Moschee wächst in den Himmel

Auf dem Islamischen Friedhof wird als Ersatz für zu klein gewordenes Gebetshaus eine Moschee mit 42 Meter hohen Minaretten gebaut  ■ Von Gesine Wolfinger

„Wir sind hier nicht mehr in Berlin, wir befinden uns in der Türkei“, sagt Mohammed Herzog. In unmittelbarer Nähe des Flughafens Tempelhof – versteckt hinter hohen Hecken – liegt der Islamische Friedhof. Die Grabsteine am Neuköllner Columbiadamm sind reihenweise nach Mekka ausgerichtet. Vor 130 Jahren hatte der preußische Staat dem Osmanischen Reich das kleine Grundstück als letzte Ruhestätte für seine Diplomaten geschenkt. Heute ist es türkisches Hoheitsgebiet.
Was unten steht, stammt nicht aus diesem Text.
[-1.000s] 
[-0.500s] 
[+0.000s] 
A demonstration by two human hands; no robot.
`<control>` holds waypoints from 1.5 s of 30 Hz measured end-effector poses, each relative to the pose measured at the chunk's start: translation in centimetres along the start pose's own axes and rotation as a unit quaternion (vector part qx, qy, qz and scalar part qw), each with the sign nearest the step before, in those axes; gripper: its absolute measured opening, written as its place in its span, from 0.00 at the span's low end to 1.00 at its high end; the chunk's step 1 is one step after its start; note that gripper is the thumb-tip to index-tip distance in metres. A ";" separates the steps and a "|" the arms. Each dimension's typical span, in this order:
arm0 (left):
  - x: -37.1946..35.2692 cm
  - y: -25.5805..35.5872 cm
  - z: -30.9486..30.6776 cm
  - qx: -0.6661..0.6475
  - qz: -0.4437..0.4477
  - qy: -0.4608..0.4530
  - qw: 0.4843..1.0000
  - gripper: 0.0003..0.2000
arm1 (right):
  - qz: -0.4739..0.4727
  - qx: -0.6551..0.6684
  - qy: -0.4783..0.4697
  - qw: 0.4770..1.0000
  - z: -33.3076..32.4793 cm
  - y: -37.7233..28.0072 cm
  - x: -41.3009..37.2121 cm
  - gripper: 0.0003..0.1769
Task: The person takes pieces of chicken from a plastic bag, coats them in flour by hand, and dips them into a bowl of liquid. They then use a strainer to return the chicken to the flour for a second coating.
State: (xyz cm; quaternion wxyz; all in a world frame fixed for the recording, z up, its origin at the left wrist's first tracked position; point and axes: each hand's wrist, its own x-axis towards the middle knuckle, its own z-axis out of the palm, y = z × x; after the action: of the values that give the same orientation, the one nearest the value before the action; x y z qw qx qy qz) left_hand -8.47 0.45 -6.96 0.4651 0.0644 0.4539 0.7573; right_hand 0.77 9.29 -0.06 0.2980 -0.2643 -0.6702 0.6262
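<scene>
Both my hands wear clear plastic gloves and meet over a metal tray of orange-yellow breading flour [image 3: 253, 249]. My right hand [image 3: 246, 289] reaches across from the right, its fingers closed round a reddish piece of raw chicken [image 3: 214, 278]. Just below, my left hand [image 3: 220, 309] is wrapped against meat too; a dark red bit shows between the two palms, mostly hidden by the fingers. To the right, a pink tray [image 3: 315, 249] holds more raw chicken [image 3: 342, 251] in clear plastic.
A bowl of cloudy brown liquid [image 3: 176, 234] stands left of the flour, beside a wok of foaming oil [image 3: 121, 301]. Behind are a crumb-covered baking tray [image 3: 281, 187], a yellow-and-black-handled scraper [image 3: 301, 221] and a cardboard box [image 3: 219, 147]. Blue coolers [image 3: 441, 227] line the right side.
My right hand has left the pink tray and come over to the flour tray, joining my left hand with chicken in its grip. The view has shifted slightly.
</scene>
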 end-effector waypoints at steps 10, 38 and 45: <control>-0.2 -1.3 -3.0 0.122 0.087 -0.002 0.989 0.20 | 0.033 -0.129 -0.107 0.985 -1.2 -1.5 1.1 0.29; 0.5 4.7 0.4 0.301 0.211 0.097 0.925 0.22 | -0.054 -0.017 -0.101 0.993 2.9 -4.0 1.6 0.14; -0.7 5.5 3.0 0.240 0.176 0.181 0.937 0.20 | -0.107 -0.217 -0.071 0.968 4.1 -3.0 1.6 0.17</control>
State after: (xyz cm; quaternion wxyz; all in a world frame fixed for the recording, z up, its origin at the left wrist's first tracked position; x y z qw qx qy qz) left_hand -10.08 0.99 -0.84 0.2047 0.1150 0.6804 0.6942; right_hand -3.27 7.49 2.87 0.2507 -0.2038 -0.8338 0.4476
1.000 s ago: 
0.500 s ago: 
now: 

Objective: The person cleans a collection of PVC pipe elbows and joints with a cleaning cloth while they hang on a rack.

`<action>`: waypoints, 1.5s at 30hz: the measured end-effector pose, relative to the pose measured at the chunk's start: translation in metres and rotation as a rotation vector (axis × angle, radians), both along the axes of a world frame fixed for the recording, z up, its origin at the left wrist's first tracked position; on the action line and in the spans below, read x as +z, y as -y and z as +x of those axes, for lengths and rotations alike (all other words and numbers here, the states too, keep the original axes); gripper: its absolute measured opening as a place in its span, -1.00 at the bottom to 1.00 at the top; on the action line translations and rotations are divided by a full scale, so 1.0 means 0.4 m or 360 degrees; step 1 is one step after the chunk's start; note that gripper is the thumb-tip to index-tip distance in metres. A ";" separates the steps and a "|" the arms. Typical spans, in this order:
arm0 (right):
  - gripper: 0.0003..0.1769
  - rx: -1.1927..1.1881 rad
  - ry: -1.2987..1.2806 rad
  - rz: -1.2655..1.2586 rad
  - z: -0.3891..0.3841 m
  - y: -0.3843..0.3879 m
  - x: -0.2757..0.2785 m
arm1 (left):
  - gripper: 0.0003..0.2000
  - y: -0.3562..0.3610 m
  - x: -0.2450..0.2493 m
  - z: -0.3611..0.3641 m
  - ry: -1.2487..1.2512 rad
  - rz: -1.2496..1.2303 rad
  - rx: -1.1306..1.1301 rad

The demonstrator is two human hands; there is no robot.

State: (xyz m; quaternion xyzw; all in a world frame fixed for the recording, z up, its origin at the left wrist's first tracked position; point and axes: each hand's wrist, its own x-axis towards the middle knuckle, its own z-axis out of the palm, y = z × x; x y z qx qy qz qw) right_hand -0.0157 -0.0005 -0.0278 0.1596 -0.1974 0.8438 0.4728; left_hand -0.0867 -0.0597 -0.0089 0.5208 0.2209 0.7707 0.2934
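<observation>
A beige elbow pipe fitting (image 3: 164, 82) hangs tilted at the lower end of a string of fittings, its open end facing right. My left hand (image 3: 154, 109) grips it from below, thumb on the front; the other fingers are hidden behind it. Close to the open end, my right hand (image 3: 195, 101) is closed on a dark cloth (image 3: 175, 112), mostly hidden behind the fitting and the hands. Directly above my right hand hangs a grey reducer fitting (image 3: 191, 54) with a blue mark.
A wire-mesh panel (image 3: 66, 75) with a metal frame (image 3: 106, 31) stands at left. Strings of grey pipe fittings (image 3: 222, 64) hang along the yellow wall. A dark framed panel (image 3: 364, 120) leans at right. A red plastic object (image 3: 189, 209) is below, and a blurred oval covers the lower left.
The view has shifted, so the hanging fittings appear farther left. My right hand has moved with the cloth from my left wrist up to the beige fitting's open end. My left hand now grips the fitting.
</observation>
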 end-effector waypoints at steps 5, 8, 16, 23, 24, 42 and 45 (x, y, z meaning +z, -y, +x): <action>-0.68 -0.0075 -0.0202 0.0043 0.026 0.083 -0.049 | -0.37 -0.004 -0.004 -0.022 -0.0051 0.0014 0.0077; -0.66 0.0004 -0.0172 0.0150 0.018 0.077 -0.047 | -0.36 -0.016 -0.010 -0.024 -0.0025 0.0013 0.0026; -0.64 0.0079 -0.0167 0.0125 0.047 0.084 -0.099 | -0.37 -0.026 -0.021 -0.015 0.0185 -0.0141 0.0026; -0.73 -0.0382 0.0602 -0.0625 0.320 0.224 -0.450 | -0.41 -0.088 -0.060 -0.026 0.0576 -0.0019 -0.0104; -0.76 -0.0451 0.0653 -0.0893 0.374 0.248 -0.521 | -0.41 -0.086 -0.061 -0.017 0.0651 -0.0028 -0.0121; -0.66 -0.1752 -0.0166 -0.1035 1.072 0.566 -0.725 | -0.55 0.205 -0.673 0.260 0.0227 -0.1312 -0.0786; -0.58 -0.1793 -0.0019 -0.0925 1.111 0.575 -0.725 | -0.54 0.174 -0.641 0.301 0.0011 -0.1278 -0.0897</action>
Von ursprünglich 220 Gräbern sind inzwischen jedoch nur noch rund 150 erhalten. Und es kommen auch keine mehr hinzu. Mittlerweile werden Muslime auf dem Landschaftsfriedhof Gatow beigesetzt. Die letzte Beerdigung in Neukölln habe 1989 stattgefunden, erzählt Herzog, der als Vorsitzender der Islamischen Gemeinschaft im Sommer und im Herbst Führungen über den Friedhof anbietet.

Nur bei Überführungen in die Türkei oder in arabische Länder werde der Friedhof in Neukölln noch für die rituellen Waschungen der Toten – dreimal unter fließendem Wasser – und die Trauerfeier genutzt, berichtet er. Neben den Gräbern ist dafür in den achtziger Jahren eine Moschee entstanden. Dafür wurde ein kleines Wachhäuschen zur Moschee mit Kuppel und Minarett umgebaut.
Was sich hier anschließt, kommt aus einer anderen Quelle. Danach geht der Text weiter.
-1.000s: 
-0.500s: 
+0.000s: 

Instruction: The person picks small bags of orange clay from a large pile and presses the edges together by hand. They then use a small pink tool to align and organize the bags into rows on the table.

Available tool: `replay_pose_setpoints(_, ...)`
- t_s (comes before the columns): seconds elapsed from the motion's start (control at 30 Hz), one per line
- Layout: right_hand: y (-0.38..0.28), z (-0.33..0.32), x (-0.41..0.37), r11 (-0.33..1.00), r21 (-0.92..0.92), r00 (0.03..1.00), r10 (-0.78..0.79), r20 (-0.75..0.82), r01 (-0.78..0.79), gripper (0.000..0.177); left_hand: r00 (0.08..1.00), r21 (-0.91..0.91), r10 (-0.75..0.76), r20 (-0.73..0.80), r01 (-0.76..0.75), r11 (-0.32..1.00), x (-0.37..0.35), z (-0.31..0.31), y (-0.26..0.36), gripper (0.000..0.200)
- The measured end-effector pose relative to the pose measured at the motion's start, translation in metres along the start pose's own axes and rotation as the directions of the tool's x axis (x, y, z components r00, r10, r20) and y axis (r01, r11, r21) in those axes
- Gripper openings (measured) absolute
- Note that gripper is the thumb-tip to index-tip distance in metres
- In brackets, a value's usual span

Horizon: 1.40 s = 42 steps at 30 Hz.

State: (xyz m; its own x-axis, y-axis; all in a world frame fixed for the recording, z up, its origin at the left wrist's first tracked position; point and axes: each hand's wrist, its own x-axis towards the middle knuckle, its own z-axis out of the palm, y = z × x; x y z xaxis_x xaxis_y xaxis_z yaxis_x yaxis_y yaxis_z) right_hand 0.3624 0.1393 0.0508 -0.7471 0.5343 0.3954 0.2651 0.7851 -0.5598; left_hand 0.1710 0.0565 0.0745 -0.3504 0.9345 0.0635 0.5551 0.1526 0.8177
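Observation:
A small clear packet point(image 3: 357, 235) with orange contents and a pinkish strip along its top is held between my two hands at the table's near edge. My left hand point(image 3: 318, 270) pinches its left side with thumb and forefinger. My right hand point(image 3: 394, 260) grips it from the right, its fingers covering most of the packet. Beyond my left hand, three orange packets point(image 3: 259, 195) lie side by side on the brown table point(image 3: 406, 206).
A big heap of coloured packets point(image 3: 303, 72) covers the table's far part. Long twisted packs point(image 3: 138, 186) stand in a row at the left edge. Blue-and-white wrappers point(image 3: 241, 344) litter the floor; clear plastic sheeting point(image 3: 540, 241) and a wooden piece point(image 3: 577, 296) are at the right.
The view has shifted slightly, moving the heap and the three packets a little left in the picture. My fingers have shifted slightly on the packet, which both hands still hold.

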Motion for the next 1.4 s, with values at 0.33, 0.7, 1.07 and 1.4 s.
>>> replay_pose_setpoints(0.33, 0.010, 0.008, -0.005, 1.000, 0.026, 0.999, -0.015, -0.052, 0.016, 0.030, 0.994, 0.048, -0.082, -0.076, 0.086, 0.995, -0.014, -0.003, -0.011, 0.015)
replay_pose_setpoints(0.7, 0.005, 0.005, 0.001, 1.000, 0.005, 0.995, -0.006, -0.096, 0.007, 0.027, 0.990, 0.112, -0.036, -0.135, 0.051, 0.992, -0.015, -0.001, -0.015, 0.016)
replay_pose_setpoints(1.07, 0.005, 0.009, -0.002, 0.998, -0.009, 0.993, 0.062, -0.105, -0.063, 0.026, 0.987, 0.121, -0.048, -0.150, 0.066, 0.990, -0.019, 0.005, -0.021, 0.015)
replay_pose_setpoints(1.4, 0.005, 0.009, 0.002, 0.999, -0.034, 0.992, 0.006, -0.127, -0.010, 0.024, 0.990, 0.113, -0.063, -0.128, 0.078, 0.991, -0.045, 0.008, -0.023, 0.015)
„Diese Verbindung zwischen Gebetsstätte und Friedhof ist einmalig in der islamischen Welt“, erklärt Herzog. Für den Bau mußten viele Tote umgebettet werden – ebenfalls ein ungewöhnliches Vorgehen. Eigentlich sei ein islamisches Grab im Gegensatz zu christlichen Gräbern „für die Ewigkeit gedacht“, erläutert der Muslim, der aus einer protestantischen Familie stammt, lange Jahre bei der konservativen baptistischen Missionsgesellschaft „Operation Mobilisation“ beschäftigt war und vor 17 Jahren zum Islam konvertierte.

Derzeit leben mehr als 190.000 Muslime in Berlin. Die meisten von ihnen kommen aus der Türkei, aus arabischen Ländern und Exjugoslawien. Auch rund 4.000 Deutsche gehören dem Islam an. Insgesamt stehen ihnen jedoch nur 49 Gebetsräume sowie zwei Moscheen für ihre täglichen fünf Gebete sowie die Festgottesdienste nach dem Fastenmonat Ramadan und der traditionellen Mekka-Pilgerfahrt zur Verfügung.
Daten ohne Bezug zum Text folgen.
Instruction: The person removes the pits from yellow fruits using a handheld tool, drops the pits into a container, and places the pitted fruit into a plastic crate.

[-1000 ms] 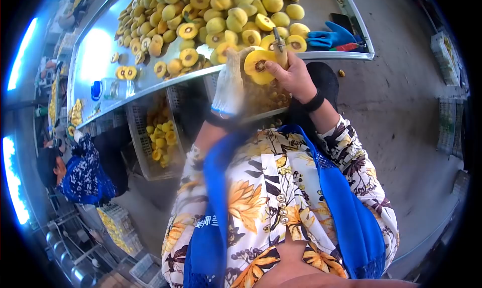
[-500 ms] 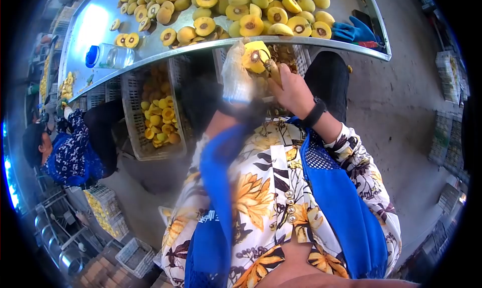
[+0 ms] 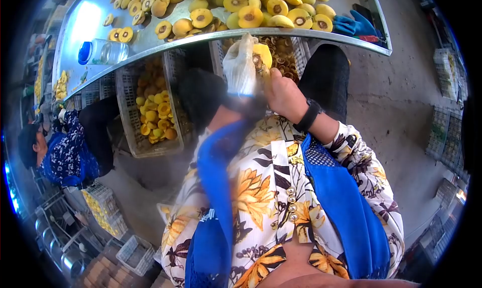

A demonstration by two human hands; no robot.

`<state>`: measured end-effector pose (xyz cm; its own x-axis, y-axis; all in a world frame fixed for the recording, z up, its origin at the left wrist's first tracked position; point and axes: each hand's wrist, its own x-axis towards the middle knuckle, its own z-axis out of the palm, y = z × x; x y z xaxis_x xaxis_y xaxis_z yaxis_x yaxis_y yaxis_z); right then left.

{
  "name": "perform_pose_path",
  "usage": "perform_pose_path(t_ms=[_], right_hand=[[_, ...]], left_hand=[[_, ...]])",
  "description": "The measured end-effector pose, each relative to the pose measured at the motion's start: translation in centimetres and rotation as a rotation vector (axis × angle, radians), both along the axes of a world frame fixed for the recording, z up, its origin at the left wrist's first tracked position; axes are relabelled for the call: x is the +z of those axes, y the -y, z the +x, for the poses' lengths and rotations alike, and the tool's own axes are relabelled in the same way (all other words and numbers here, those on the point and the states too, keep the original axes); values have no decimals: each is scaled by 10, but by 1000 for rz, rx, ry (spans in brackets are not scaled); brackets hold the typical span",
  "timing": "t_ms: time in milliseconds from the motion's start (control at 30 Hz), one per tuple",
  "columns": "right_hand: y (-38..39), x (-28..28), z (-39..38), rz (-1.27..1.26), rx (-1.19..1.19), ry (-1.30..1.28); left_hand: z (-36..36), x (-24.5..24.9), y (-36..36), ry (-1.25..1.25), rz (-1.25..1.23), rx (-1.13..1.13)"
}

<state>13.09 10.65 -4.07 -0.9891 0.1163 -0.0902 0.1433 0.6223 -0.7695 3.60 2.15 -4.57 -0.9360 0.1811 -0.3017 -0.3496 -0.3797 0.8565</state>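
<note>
My left hand [image 3: 240,67], in a white glove, is closed around a halved yellow peach [image 3: 263,56], its cut face turned toward my right hand. My right hand [image 3: 287,93] is bare with a black band at the wrist, and its fingers wrap round a short wooden-handled pitting tool [image 3: 266,78]. The tool's tip is at the peach's brown centre; blur and my fingers hide most of it. Both hands are just below the front edge of the metal table [image 3: 201,37].
Many halved peaches [image 3: 251,16] lie on the table, with a blue-lidded jar [image 3: 111,53] and blue gloves [image 3: 357,25]. Below, one crate [image 3: 131,122] holds peach halves; brown-centred scraps [image 3: 282,57] lie in another. A person [image 3: 65,147] sits at left.
The peach half has turned in my left hand, showing its cut face more side-on. My right hand has shifted slightly down with the pitting tool. The whole view has moved a little.
</note>
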Motion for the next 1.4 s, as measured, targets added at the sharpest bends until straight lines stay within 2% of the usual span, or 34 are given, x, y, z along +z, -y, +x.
perform_pose_path(t_ms=[133,200,233,300,333,433,467,567,600,700,800,833,933,1033,1067,1133,1233,1267,1300,1367,1400], right_hand=[[-2,-1,-6,-56,19,106],[-8,-2,-10,-64,93,-22],[-9,-3,-11,-70,130,-84],[-9,-5,-14,-369,43,68],[-7,-6,-15,-519,3,145],[-1,3,-12,-596,-39,313],[-1,0,-13,-635,-36,319],[0,-2,-10,-711,-46,351],[-1,2,-10,-705,-51,367],[-2,4,-10,-678,-52,419],[-3,8,-9,-704,-41,458],[-4,15,-9,-727,-33,470],[-7,19,-8,-1073,-9,543],[-19,14,-9,-1358,109,666],[-23,9,-9,-1467,153,633],[-30,-1,-9,-1683,241,562],[-36,-8,-13,-1734,260,390],[-34,4,-18,-1457,6,509],[-33,-6,-20,-1178,-1,507],[-32,-32,-26,-622,-5,471],[-30,-31,-26,-545,-12,396]], left_hand=[[-11,-3,4,62,-15,-169],[-13,16,9,210,49,-281],[-9,22,9,231,127,-227],[-4,28,7,268,283,-119],[-8,10,12,283,332,-181],[-10,-17,10,249,245,-115],[-9,-17,7,229,270,-52],[-4,-10,5,67,91,-13],[-8,-18,4,128,171,-23],[-14,-15,8,256,227,-260],[-16,-20,5,221,269,-257],[-15,-16,3,162,214,-228],[-9,1,0,-24,63,-154],[-10,-1,-2,-17,164,-193],[-13,-6,3,44,194,-265],[-13,-17,4,102,469,-199],[-20,-7,17,156,443,-1],[-30,-8,23,278,553,44],[-37,-10,31,404,662,91],[-40,-2,48,355,578,168],[-38,3,63,344,546,226]])
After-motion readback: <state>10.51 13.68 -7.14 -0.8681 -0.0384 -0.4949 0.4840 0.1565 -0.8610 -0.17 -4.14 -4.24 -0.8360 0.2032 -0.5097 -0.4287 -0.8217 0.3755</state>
Die jetzige Moschee in Neukölln sei einfach zu klein, betont Herzog. Deshalb werden voraussichtlich weitere Gräber weichen müssen: In der hinteren Ecke des kleinen Friedhofs entsteht eine neue Gebetsstätte. Noch in diesem Jahr soll der erste Bauabschnitt beendet sein, ergänzt er. Das rund fünf Millionen Mark teure Bauwerk werde ausschließlich durch Spenden finanziert.

Besinnliche Ruhe will sich zur Zeit auf dem Gelände nicht einstellen. Sägen kreischen, Hammerschläge dröhnen, rostige Eisenstangen und Betonmischer säumen die Wege. Die neue Moschee solle in osmanischem Stil mit zahlreichen Türmchen, Kuppeln und Rundbogen errichtet werden, erläutert Herzog. Die beiden jeweils 42 Meter hohen Minarette sollen weithin sichtbar alle benachbarten Gebäude überragen.